Alex Sasso, CEO and portfolio manager, NCM Asset Management Ltd.

His fund: NCM Income Growth Class

The pick: Parkland Fuel Corp. (PKI-T)

Forward annual distribution and yield: $1.21 a share (3.6 per cent)

Parkland Fuel, which operates gas stations and convenience stores, will benefit from economies reopening and more consumers opting for staycations versus flying outside the country, Mr. Sasso says. The Calgary-based firm, whose network spans North America and the Caribbean, has brands that include Esso, Ultramar, Pioneer Energy LP, Fas Gas Plus and Chevron Corp. Parkland is often compared with the larger Alimentation Couche-Tard Inc., but is more vertically integrated because it also owns an oil refinery in British Columbia. Its shares trade at about 21 times 2021 consensus earnings, but that’s reasonable given management’s track record, he says. It also has a 22-per-cent dividend payout ratio based on trailing cash flow. A second COVID-19 wave is a risk, but sales at its convenience stores rose in the first quarter as some consumers wanted to avoid busy grocery stores.

The pick: Intertape Polymer Group Inc. (ITP-T)

Forward distribution and yield: 0.59 cents a share (6.9 per cent)
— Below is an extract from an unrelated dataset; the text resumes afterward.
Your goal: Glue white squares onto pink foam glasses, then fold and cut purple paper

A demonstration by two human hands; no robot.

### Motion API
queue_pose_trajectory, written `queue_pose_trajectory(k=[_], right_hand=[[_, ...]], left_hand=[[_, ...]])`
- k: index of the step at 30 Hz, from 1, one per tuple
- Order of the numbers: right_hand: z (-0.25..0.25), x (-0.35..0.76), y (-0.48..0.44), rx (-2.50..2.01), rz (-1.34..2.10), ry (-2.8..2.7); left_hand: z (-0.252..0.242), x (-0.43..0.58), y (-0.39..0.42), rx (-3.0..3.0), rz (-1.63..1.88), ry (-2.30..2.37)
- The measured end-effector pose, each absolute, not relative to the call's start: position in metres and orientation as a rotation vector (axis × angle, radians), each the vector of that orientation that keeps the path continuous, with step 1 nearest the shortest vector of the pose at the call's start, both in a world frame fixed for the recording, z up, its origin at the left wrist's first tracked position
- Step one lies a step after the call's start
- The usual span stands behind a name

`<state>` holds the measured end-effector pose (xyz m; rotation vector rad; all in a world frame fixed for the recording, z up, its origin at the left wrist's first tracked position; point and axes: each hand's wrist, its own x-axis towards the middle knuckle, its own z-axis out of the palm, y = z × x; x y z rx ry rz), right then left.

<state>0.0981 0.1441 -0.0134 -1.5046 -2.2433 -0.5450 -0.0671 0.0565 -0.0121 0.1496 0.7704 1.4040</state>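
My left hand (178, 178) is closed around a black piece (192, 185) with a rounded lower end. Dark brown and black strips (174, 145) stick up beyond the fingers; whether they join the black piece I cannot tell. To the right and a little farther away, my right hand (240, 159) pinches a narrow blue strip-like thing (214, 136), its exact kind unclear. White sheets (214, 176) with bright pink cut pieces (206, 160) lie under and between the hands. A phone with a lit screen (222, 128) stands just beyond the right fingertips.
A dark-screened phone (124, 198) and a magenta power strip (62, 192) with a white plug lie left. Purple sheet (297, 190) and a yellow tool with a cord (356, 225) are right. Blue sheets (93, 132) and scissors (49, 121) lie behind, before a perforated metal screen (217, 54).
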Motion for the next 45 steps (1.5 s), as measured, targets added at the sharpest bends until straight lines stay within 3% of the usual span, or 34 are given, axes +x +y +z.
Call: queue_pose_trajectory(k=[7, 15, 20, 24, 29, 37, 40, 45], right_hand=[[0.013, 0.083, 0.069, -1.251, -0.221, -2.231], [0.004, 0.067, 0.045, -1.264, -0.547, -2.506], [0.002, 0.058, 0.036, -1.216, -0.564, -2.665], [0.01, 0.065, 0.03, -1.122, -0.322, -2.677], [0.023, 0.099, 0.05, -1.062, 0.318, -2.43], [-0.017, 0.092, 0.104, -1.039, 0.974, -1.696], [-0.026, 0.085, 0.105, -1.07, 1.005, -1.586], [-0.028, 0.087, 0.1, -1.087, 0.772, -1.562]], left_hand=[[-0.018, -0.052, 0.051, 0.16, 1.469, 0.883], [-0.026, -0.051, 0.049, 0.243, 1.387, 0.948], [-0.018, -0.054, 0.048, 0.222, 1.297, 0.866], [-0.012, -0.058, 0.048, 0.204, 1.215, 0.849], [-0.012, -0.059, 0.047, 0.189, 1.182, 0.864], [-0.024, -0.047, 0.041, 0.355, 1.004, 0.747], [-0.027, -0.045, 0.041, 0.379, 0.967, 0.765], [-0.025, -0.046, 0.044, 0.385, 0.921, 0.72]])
This Montreal-based maker of tapes is getting a tailwind from e-commerce that has only accelerated because of COVID-19, Mr. Sasso says. Intertape Polymer also makes protective packaging, such as bubble wrap, and specialty fabrics. It recently launched a line of “social-distancing tape” targeted at businesses in the reopening phase. “Its business is strategically important, so all 27 of its plants are operating,” he says. Tape sales surged in March and April, but slowed in the past two months as customers used up excess inventory. The temporary loss of sales momentum and clients putting long-term growth plans on hold has hurt the stock, he says. Intertape Polymer, which has a 24-per-cent dividend payout ratio based on trailing cash flow, trades at less than 10 times consensus 2021 earnings. A risk is a second COVID-19 wave if it discourages consumer spending.